**TASK TO CARRY OUT**
Set down the full listing that follows, word for word.

-- DATASET follows --

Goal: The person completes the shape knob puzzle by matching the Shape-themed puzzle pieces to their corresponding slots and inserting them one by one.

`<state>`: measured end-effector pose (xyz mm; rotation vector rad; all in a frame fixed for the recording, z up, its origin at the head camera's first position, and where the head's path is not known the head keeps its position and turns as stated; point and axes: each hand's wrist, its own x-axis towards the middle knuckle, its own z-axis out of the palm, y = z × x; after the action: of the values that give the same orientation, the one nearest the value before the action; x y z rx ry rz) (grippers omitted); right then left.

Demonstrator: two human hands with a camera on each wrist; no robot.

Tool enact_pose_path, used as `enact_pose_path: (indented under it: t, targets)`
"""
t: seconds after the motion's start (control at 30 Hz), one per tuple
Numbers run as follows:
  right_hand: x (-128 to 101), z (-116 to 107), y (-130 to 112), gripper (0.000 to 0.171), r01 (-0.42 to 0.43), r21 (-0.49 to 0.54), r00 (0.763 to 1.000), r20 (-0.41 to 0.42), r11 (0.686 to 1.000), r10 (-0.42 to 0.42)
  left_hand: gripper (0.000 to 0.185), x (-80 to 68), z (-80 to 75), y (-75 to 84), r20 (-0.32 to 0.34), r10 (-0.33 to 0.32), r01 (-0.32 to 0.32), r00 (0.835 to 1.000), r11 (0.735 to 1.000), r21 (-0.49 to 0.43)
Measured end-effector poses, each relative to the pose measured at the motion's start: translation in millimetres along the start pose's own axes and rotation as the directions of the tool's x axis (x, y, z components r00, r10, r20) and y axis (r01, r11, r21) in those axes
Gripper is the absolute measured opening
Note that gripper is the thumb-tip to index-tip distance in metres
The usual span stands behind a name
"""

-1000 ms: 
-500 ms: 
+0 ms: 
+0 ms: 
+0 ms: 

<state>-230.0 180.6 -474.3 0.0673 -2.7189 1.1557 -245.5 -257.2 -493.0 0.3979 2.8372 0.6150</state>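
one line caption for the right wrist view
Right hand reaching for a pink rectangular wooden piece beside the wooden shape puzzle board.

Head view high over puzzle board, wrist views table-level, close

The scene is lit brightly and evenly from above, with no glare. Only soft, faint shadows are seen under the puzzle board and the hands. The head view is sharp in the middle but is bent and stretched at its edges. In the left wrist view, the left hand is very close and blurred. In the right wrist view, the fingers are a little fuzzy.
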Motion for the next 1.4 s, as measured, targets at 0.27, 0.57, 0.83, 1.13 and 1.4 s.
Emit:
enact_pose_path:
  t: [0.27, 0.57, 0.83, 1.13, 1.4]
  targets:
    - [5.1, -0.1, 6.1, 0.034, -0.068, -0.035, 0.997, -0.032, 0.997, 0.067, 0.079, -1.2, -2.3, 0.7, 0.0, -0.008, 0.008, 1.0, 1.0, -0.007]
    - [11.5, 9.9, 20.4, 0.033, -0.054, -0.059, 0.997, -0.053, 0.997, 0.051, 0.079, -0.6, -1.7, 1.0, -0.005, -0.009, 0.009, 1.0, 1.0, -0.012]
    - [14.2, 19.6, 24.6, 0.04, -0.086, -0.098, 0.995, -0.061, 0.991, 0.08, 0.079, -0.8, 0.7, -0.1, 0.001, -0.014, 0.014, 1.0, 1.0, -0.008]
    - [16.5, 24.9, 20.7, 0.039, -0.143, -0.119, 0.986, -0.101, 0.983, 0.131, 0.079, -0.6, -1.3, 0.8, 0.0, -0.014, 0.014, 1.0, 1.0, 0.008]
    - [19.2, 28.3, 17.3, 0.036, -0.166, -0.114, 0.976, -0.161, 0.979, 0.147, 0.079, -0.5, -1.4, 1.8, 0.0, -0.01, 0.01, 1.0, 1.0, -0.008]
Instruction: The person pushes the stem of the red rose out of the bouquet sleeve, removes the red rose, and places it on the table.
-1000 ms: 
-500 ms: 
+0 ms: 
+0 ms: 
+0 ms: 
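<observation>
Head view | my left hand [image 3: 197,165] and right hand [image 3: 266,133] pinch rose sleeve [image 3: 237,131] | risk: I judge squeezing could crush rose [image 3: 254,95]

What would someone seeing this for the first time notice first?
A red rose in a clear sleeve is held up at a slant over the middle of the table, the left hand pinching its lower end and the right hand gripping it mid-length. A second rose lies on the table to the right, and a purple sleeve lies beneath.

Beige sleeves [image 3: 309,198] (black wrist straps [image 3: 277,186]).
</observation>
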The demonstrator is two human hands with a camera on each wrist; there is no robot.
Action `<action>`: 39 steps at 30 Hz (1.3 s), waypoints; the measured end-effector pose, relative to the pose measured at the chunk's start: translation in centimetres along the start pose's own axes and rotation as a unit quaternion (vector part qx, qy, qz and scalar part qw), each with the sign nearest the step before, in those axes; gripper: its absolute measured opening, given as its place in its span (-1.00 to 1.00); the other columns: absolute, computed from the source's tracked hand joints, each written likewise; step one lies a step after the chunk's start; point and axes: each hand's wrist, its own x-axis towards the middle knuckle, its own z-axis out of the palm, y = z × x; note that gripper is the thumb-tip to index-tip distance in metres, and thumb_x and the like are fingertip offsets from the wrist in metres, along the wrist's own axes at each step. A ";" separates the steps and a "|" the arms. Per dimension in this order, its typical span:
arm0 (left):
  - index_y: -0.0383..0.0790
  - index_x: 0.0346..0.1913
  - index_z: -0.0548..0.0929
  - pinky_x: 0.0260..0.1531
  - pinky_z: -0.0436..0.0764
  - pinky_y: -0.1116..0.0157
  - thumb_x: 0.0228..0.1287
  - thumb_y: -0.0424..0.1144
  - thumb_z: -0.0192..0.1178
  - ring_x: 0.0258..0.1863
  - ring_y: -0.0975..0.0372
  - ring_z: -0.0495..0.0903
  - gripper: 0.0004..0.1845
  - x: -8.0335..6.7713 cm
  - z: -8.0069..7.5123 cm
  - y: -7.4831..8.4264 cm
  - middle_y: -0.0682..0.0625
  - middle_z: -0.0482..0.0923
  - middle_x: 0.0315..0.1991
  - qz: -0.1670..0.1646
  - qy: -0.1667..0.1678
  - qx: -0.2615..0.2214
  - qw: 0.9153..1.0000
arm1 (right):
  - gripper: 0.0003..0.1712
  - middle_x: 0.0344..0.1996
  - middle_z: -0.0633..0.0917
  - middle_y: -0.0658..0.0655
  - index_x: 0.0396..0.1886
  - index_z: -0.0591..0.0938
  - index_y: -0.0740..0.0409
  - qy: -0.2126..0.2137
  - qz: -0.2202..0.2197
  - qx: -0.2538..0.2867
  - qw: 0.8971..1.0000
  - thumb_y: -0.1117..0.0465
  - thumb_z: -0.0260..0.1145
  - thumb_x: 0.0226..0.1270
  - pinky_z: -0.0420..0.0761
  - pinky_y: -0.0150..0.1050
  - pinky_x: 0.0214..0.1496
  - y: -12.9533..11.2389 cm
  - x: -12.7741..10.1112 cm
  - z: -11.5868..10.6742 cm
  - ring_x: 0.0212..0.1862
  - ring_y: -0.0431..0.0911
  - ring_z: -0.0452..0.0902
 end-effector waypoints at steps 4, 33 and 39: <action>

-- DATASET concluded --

**SOLUTION FOR THIS EXERCISE**
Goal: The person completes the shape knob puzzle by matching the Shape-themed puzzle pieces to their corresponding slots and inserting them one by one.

`<state>`: measured end-effector pose (xyz mm; rotation vector rad; all in a frame fixed for the recording, z up, its origin at the head camera's first position, and where the head's path is not known the head keeps its position and turns as stated; point and axes: each hand's wrist, its own x-axis towards the middle knuckle, its own z-axis out of the palm, y = z × x; after the action: of the values that give the same orientation, the one nearest the value before the action; x y z rx ry rz) (grippers omitted); right then left.

Demonstrator: two human hands with a camera on each wrist; no robot.

Tool enact_pose_path, used as `enact_pose_path: (indented under it: t, targets)`
"""
t: seconds after the motion's start (control at 30 Hz), one per tuple
Numbers run as follows:
  right_hand: x (-128 to 101), z (-116 to 107), y (-130 to 112), gripper (0.000 to 0.171), r01 (-0.42 to 0.43), r21 (-0.49 to 0.54), r00 (0.763 to 1.000), r20 (-0.41 to 0.42), r11 (0.686 to 1.000), r10 (-0.42 to 0.42)
  left_hand: gripper (0.000 to 0.185), x (-80 to 68), z (-80 to 75), y (-75 to 84), r20 (-0.32 to 0.34), r10 (-0.33 to 0.32), r01 (-0.32 to 0.32), r00 (0.835 to 1.000), r11 (0.735 to 1.000), r21 (-0.49 to 0.43)
Measured end-effector poses, each relative to the pose measured at the motion's start: translation in millimetres along the start pose's own axes and rotation as the directions of the tool's x axis (x, y, z components r00, r10, r20) and y axis (r01, r11, r21) in those axes
Gripper is the absolute measured opening
Note that gripper is the thumb-tip to index-tip distance in metres
The usual span stands behind a name
"""

-1000 ms: 
-500 ms: 
+0 ms: 
+0 ms: 
+0 ms: 

<state>-230.0 180.6 -474.3 0.0673 -2.7189 1.1557 -245.5 -257.2 -493.0 0.3979 2.8372 0.6150</state>
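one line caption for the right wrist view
Right hand reaching for a pink rectangular wooden piece beside the wooden shape puzzle board.

Head view high over puzzle board, wrist views table-level, close

The scene is lit brightly and evenly from above, with no glare. Only soft, faint shadows are seen under the puzzle board and the hands. The head view is sharp in the middle but is bent and stretched at its edges. In the left wrist view, the left hand is very close and blurred. In the right wrist view, the fingers are a little fuzzy.
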Motion for the next 1.4 s, as measured, targets at 0.27, 0.57, 0.83, 1.13 and 1.4 s.
Emit:
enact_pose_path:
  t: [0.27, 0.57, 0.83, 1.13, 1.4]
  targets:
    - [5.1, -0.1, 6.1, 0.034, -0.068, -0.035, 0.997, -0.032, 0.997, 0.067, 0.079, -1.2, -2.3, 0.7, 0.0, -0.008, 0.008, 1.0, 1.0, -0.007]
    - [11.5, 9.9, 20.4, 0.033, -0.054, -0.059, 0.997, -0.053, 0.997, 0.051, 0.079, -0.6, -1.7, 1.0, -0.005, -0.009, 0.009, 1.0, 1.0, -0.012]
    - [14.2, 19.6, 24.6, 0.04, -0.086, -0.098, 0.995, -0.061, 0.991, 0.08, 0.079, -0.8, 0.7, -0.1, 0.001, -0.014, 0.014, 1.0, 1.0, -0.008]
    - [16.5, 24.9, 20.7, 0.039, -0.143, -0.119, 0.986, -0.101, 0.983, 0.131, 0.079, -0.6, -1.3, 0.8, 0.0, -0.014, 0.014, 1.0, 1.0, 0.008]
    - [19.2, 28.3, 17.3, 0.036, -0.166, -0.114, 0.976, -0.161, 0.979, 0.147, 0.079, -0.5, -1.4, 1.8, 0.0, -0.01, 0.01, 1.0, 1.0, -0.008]
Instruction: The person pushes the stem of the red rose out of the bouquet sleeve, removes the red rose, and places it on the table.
-1000 ms: 
-500 ms: 
+0 ms: 
+0 ms: 
+0 ms: 
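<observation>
Head view | my left hand [image 3: 197,165] and right hand [image 3: 266,133] pinch rose sleeve [image 3: 237,131] | risk: I judge squeezing could crush rose [image 3: 254,95]

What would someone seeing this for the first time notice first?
A red rose in a clear sleeve is held up at a slant over the middle of the table, the left hand pinching its lower end and the right hand gripping it mid-length. A second rose lies on the table to the right, and a purple sleeve lies beneath.

Beige sleeves [image 3: 309,198] (black wrist straps [image 3: 277,186]).
</observation>
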The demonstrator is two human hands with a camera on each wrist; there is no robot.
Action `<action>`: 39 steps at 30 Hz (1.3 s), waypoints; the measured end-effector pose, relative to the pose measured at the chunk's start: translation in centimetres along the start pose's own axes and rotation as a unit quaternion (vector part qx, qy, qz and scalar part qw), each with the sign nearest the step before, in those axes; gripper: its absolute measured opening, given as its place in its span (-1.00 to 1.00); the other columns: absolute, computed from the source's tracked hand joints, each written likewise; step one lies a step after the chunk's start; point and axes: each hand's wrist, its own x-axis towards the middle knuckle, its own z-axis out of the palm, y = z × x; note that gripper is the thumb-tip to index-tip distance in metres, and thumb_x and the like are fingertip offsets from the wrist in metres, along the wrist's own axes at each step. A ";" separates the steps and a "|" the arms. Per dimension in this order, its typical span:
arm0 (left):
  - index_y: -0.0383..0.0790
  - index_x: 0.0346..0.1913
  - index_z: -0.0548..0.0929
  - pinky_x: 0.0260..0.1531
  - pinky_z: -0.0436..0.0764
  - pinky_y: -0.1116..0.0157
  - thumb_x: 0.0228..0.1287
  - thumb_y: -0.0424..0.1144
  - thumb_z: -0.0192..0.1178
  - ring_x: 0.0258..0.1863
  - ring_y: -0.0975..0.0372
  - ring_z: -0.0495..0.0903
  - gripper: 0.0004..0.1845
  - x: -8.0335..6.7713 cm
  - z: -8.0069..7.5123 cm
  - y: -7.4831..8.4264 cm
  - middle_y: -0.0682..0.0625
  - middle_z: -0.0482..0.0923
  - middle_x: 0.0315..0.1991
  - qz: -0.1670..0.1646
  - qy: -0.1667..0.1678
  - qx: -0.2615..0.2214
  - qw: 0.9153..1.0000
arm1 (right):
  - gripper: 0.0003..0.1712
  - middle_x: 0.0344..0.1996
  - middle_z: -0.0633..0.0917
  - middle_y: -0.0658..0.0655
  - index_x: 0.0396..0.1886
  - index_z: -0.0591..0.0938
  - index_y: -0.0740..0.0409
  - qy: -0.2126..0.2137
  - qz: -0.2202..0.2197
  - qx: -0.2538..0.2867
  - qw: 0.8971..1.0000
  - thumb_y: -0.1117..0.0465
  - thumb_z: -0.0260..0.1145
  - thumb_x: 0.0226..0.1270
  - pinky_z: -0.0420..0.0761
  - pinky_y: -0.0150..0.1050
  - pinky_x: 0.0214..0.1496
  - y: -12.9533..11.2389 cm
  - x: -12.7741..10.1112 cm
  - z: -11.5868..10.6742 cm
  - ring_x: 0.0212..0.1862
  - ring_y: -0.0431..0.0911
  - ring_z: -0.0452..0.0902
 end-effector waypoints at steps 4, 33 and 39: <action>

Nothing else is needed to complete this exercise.